Yann LeCun describes self-supervised learning as the next big challenge in the field of AI. How does it work? Self-supervised learning (SSL) is a specific type of unsupervised learning. It aims to learn from large datasets of unlabeled data to enable building more robust models in different domains such as vision and NLP.

For many computer vision problems, it is a common practice to pretrain the model on a supervised learning task. For example, there are many neural networks that are pretrained to do image classification on ImageNet. However, self-supervised learning has recently been shown to outperform supervised pretraining learning on certain tasks. SSL is an active area of research with heavy involvement from top AI labs in Google, Facebook, Deepmind, and academia. Rather than focusing on the details of SSL architectures, we will explore the intuitions on why it works and what is needed.

Code

In order to make it easy to directly interact with SSL, I wrote a Colab notebook showing a few algorithms. This notebook demonstrates transfer learning on CPC, SwAV, and SimCLR pretrained models on the CIFAR10 classification task. This uses PyTorch Lightning’s implementations of these algorithms.

We are experimenting with the simple example of pretraining on ImageNet and evaluating on CIFAR10 classification. SSL can be effective on other datasets and learning tasks (object detection, segmentation, etc.), but these won’t be the focus of this post.

Motivations

Data

Self-supervised learning does not need labels. The amount of unlabeled data generally far exceeds the amount of labeled data. SSL can leverage large amounts of unlabeled data to build powerful models. Although most research does not use datasets larger than ImageNet, there are real world applications of using larger unlabeled datasets. For example, Facebook/Meta can train the SEER model on billions of Instagram images.

Generalizability

If you train a model on image classification, it may not perform as well on non-classification tasks. This is because only part of the image’s information is needed to classify it. A self-supervised learning algorithm may be able to use more of the information in the data.
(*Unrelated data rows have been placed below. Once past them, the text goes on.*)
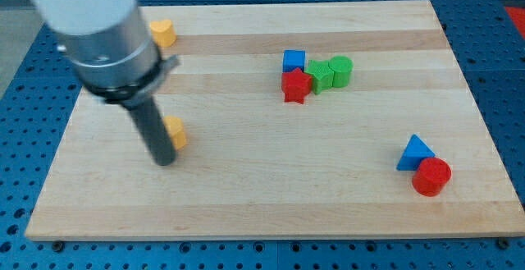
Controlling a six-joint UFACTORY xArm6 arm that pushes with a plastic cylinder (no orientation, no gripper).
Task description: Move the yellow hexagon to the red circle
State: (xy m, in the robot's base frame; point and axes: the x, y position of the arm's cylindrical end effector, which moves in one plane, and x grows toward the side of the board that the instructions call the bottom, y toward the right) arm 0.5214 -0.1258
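Observation:
The yellow hexagon (175,131) lies on the wooden board at the view's left, partly hidden by my rod. My tip (164,161) rests on the board just left of and below the hexagon, touching or nearly touching it. The red circle (431,176) stands far off at the view's lower right, with a blue triangle (415,153) touching its upper left side.
A yellow heart-like block (163,32) sits at the upper left near the board's top edge. A cluster sits at upper middle: blue cube (294,60), red star (296,85), green star (321,75), green cylinder (341,70). The wooden board (271,196) ends in blue pegboard all around.

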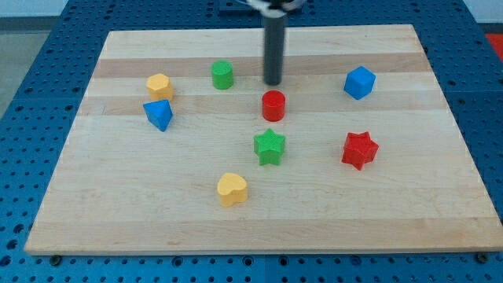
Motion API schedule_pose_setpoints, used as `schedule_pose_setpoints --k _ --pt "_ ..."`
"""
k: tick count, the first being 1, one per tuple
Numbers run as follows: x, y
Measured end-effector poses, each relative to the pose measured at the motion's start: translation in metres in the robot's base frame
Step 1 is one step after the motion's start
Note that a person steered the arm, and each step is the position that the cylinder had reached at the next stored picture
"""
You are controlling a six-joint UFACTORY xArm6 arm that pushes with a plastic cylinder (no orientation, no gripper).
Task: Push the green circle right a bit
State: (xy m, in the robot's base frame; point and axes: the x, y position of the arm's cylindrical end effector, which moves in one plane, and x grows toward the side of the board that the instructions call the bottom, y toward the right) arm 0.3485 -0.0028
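My tip [273, 82] sits on the wooden desk [393, 204], near the far side and close to the middle. There is no claw on this arm, only a straight dark rod, so there is nothing to say about wide or narrow. The green circle [222, 75] stands to the left of my tip, near it but not touching, with bare wood between the two. It is a short round block standing upright. The red circle [273, 104] is just on the near side of my tip, very close, and I cannot tell if they touch. A little nearer than that one is the green star [269, 147], lying flat. To the right of the star, well apart from it, is the red star [359, 149]. Far over on the right side sits a blue block [359, 82] with flat sides and many corners. On the left side a yellow block [159, 86] with flat sides sits far back, and a blue block [159, 115] with a pointed shape sits just on its near side, almost touching it. A yellow heart [232, 189] lies closest to the near edge, a bit left of the middle. Around the desk is a blue board [31, 47] full of small holes.
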Motion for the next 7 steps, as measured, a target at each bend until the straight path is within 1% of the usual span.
schedule_pose_setpoints --k 1,2,3,4,5,7 --pt "0.004 -0.004" --pt "0.004 -0.021" --pt "0.004 -0.021" --pt "0.012 -0.041" --pt "0.013 -0.048" --pt "0.012 -0.081"
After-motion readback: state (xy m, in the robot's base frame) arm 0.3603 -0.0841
The reason for the generalization gap is that the classification task does not always require a strong understanding of the object. For example, if you trained a supervised model to classify dog breeds, it may only look at the texture and color of the dog’s fur. In order to classify the breeds, the network may not need to understand other characteristics of the dog, such as size and facial features. This model would then not generalize well if you want to add a new dog breed with an indistinctive skin pattern. It will also not generalize well to new tasks like classifying the size or shape of the dog.

Better Performance

It is common to think that unsupervised / self-supervised learning is only useful when you lack labels to do supervised learning. However, these approaches can actually increase performance compared to a fully supervised approach. The ability to learn more accurate and robust models is what gives self-supervised learning the potential to shift the field of AI.

In research, there are comparisons between training on ImageNet images and labels with supervised learning and ImageNet with only images for self-supervised learning. Although the motivation for SSL is often framed as being able to use more data, in this case, the size of the dataset is the same. The ability to use larger unlabeled datasets is just a side benefit of SSL.

Vision vs NLP

Self-supervised learning has been long applied in NLP, but as Yann LeCun and Ishan Misra point out, it is much harder to apply to vision. In NLP, language models are often trained with self supervision. Given a some text, you can mask a word and try to predict it given the rest of the text. There is a limited vocabulary, so you can assign a probability to each word. This is the basis of many popular NLP methods.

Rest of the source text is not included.